Exercise aim:
After locating the line that holds "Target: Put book", transcribe it and each following line to the end of the records, changing nothing and adding nothing.

─── Excerpted records

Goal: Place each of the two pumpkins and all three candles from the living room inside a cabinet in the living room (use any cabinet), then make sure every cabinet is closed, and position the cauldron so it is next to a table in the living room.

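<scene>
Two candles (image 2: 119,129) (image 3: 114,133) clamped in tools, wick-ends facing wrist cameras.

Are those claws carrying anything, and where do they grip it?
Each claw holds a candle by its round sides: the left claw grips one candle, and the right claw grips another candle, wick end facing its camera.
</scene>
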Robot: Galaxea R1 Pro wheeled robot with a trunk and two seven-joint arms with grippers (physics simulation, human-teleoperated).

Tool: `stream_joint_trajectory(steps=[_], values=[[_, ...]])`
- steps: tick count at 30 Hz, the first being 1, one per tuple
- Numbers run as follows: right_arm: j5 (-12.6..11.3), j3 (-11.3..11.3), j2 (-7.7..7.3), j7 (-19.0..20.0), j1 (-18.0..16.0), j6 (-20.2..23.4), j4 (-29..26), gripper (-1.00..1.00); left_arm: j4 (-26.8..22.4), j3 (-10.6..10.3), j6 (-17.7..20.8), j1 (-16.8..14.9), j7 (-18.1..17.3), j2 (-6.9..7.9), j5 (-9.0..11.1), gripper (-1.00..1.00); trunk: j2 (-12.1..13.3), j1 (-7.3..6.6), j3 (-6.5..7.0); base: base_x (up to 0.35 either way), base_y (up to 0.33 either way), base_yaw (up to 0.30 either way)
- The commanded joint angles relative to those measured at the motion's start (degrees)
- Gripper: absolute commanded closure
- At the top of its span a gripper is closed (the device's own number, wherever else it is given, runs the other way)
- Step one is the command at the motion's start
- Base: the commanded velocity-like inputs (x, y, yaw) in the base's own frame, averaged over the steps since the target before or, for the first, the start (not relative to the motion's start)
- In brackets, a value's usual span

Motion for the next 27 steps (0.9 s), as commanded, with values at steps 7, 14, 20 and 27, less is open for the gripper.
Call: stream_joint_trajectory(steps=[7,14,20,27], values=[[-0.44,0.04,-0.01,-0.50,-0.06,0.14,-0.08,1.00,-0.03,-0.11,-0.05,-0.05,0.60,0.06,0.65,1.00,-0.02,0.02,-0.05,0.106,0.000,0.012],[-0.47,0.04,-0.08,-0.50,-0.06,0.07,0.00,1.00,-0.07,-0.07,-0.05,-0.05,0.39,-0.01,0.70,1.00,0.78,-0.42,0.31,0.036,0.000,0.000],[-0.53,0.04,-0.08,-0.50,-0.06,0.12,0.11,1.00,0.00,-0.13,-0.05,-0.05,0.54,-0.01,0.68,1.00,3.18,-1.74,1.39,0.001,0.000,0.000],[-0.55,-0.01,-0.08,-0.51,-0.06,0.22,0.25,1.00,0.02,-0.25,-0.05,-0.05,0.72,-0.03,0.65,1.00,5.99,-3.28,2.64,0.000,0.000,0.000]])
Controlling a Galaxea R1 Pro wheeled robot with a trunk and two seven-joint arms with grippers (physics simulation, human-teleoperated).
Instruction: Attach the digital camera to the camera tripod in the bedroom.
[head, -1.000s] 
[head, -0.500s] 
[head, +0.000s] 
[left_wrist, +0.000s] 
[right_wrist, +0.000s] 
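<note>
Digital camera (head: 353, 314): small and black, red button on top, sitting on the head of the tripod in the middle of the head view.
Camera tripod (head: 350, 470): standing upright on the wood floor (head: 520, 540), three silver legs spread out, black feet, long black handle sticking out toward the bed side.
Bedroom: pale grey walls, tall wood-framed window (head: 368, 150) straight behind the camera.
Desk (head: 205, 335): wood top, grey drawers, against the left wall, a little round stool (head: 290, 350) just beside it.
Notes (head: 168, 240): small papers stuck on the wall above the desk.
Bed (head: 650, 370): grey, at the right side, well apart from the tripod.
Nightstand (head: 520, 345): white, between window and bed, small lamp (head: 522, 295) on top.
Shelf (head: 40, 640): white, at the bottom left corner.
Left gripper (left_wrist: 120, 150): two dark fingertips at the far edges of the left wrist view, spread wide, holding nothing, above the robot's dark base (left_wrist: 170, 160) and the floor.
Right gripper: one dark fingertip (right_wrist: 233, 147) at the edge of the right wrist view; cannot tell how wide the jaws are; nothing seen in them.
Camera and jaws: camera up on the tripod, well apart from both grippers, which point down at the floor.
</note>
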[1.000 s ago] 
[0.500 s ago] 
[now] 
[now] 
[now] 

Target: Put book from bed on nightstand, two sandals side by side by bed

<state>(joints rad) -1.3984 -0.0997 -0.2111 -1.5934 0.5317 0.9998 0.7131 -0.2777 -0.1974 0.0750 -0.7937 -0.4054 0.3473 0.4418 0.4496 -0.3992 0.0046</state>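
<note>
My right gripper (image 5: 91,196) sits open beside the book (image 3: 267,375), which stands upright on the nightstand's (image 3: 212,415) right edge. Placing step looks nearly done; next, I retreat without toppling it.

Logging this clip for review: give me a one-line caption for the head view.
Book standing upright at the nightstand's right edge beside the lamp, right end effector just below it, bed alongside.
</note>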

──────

Response to this task:
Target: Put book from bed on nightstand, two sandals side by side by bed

<state>(joints rad) -1.3984 -0.0997 -0.2111 -1.5934 0.5317 0.9998 0.7131 -0.2777 -0.1974 0.0750 -0.7937 -0.4054 0.3473 0.4418 0.4496 -0.3992 0.0046</state>
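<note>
My right gripper (image 5: 91,196) sits open beside the book (image 3: 267,375), which stands upright on the nightstand's (image 3: 212,415) right edge. Placing step looks nearly done; next, I retreat without toppling it.

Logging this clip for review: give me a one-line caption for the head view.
Book standing upright at the nightstand's right edge beside the lamp, right end effector just below it, bed alongside.
</note>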

This answer has no further content.